## EXERCISE PROMPT
With the pictures omitted, print exactly the lines below, from the one containing "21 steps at" through the one containing "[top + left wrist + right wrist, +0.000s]", and nothing else.
[[ PROVIDED RECORDS, beginning ]]
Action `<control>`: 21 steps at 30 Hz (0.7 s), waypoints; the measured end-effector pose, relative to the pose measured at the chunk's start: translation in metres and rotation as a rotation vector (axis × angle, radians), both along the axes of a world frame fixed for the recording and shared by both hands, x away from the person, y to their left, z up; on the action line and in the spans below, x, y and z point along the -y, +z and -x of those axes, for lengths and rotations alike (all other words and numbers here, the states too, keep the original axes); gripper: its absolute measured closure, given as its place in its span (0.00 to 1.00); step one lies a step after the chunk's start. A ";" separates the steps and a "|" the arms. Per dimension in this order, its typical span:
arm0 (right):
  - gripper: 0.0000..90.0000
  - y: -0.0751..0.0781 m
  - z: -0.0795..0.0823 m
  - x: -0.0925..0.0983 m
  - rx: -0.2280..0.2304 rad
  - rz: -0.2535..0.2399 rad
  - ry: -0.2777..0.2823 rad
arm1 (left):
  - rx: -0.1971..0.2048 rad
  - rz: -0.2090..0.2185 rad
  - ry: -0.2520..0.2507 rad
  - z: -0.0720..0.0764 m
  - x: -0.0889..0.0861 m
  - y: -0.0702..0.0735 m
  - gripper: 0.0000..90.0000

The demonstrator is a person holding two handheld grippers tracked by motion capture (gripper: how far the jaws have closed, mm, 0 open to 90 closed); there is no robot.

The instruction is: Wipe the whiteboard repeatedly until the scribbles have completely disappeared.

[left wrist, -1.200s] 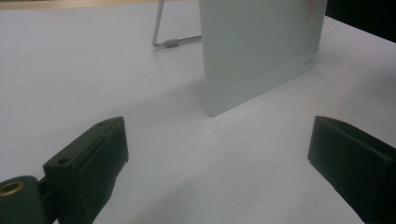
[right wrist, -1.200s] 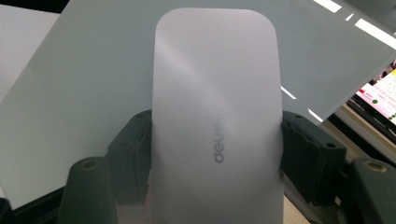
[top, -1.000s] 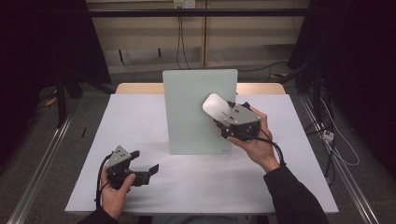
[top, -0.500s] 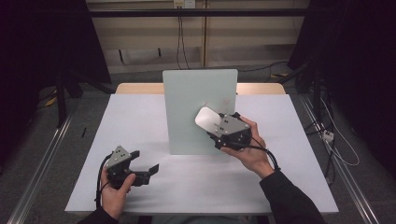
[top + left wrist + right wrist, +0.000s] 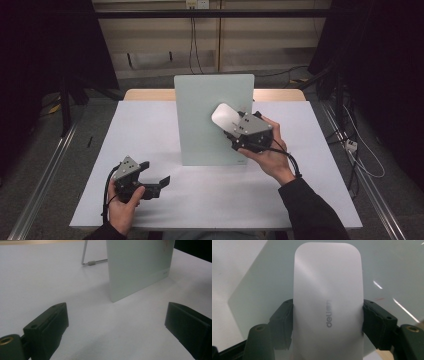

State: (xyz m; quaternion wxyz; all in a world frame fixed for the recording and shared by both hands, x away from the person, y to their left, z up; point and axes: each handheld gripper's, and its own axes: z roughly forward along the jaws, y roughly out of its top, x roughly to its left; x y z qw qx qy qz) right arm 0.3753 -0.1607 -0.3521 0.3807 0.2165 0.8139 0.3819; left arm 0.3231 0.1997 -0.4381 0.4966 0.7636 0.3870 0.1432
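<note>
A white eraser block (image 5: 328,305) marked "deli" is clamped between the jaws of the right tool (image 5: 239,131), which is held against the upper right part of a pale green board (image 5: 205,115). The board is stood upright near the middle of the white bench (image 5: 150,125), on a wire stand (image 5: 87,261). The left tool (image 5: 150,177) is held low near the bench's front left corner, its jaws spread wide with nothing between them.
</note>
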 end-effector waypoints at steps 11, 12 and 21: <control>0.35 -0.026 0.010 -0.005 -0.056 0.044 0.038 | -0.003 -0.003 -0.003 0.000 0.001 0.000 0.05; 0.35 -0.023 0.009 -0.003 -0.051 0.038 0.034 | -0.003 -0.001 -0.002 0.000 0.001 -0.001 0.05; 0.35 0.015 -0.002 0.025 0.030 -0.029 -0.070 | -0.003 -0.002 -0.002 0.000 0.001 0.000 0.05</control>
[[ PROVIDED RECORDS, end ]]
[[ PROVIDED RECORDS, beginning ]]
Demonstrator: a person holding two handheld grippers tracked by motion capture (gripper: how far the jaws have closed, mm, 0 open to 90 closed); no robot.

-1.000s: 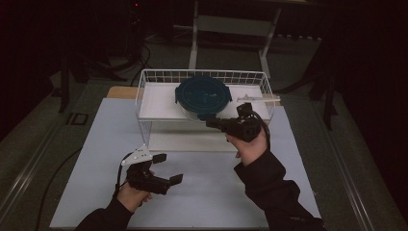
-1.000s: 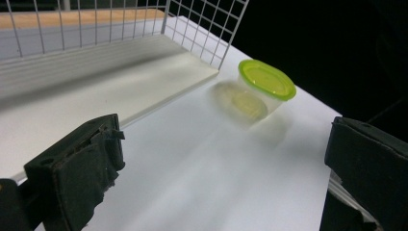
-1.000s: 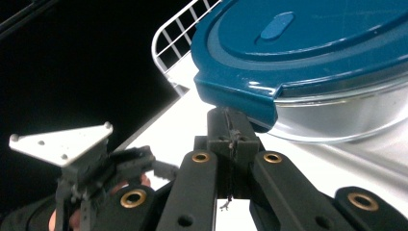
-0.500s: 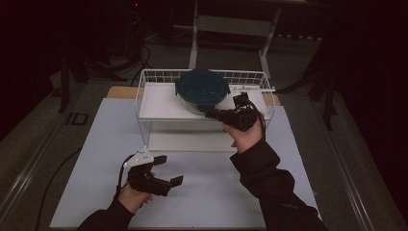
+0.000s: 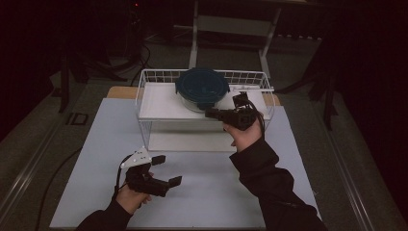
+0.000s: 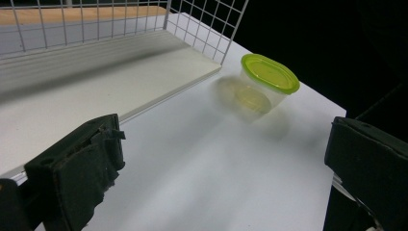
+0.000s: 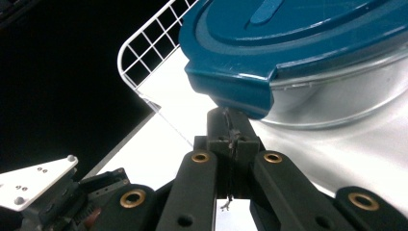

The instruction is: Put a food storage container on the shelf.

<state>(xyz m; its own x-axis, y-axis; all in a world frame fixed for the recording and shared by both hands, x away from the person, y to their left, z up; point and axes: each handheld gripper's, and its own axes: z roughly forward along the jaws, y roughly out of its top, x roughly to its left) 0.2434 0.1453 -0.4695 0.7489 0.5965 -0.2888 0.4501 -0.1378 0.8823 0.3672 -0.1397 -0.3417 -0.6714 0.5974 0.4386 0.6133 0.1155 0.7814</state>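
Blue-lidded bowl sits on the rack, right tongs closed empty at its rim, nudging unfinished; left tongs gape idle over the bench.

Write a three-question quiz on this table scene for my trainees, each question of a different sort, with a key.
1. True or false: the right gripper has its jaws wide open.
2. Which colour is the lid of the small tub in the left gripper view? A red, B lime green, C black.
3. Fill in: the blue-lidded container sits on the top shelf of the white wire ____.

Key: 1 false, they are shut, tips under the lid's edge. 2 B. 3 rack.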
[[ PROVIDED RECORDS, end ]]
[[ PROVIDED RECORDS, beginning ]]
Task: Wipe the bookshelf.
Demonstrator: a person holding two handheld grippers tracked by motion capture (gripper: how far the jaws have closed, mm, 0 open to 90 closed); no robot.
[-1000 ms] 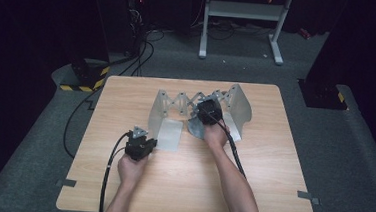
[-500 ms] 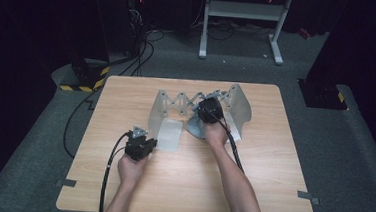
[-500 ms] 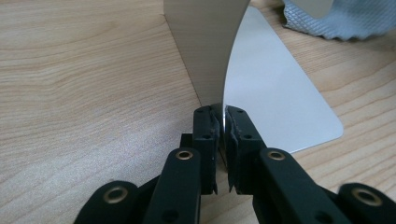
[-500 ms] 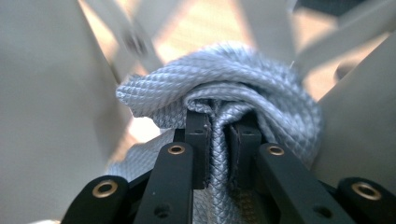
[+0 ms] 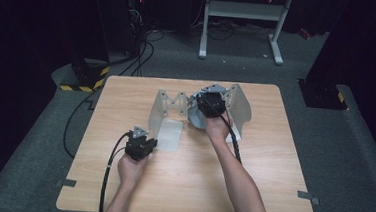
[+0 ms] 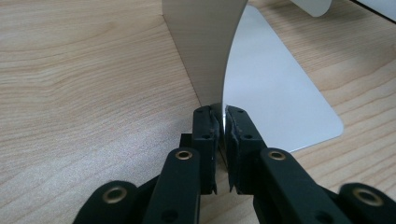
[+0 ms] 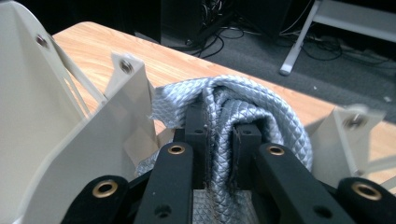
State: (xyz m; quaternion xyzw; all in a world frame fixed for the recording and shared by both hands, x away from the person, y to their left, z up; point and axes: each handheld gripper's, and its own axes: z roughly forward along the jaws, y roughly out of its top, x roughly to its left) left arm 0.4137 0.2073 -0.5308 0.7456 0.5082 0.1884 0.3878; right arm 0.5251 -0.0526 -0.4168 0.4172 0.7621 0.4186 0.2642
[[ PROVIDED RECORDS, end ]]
## SOLUTION
Action `<control>`: 21 steps at 30 Hz (0.7 s), waypoints; the measured end-effector pose, relative to the pose measured at the chunk's start: translation in metres and rotation as a rotation vector (axis × angle, radians), both along the axes of a world frame fixed for the recording and shared by both hands, x away from the person, y to their left, z up; on the action line and in the spans below, x, y and z point along the -y, +z and -x of those axes, for lengths and rotations alike (all other words and numbers here, the states too, keep the original axes); gripper: its absolute measured closure, given as its place in its span (0.00 to 1.00); step one lies a step after the chunk's start. A ";" separates the steps and a "|" the arms. Per dimension in this order, its typical span:
arm0 (right):
  - gripper: 0.0000..90.0000
  - y: -0.0751..0.0781 m
  - z: -0.0795..0.0823 m
  - x: -0.0925..0.0983 m
  - rx: -0.2280..0.2304 rad
  - rz: -0.2535..0.2399 rad
  - ry: -0.2777..0.2823 rad
arm1 (left):
  - rx: -0.1971..0.2048 rad
  - rz: -0.2090..0.2185 rad
  - ry: -0.2520..0.2507 rad
  - z: -0.0720..0.0764 m
  - x: -0.0889..0.0861 m
  - y: -0.0702..0.0735 m
  - gripper: 0.0000..90.0000

The demonstrator is a person holding two handheld grippers tracked by motion capture (gripper: how far the jaws have closed, mm, 0 open to 90 closed); there is no robot.

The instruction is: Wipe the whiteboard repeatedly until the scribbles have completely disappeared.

[left wrist, -1.200s] 
[right wrist, -1.200s] 
[top, -1.000s] 
[top, -0.500s] 
[top + left wrist + right wrist, +0.000s] 

The exercise is now complete.